2. Monitor elastic service
The Cloud is all about elasticity. That means several things. First of all, you will have services that dynamically expand and retract based on demand. Your operations management solution should adapt to this dynamic nature. For example, if you are monitoring the performance of a service, you need to make sure your monitoring coverage expands or retracts with the service. It should do so automatically. This means that you can’t expect a manual process to figure out and deploy your monitoring capabilities to the target. Your operations management solution needs to know the configuration of that service and automatically deploy or remove necessary agents.
Another important consideration is coverage for both cloud and non-cloud resources. This is critical for enterprises that are building a private cloud. Why? Chances are that not every tier of a multi-tier application can be moved to the cloud. There may be static, legacy pieces, such as a database or persistent layer that are still deployed in the physical boxes. If you are in such a situation, you will want to monitor your service no matter where its resources are located, cloud or not. In addition, a management solution should natively understand different behavior in each environment.
Furthermore, when resources are located in both private and public cloud, your operations solution should allow you to monitor your services in each seamlessly. It should also support inter-cloud service migration. At the end of day, you want your service to be monitored no matter where its resources are located. Your operations management solution must know their location and understand their behavior accordingly.

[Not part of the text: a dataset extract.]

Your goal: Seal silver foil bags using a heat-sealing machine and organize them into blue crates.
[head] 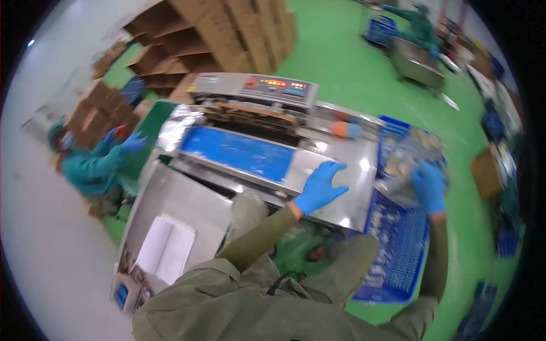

3. Detect the issue before it happens
Compared to workloads in the traditional data center, workloads in the cloud exhibit a wider variety of behavioral issues due to their elastic nature. When service agility is important, relying on reactive alerts or events will not be an option, particularly for service providers, to support a high SLA. You need to detect and resolve issues before they happen.
How do you do that? With a monitoring solution that knows how to learn the behavior of your cloud infrastructure and your cloud services. This is not new technology in the traditional data center. But in the Cloud, the device level behavior evolves more rapidly and in less conformity. Your solution should have the ability to learn the behavior of abstracted resource such as pools, as well as service levels that are based on business KPIs. Based on those metrics, it should give you predictive warning to allow you isolate the problem before it impacts your customer.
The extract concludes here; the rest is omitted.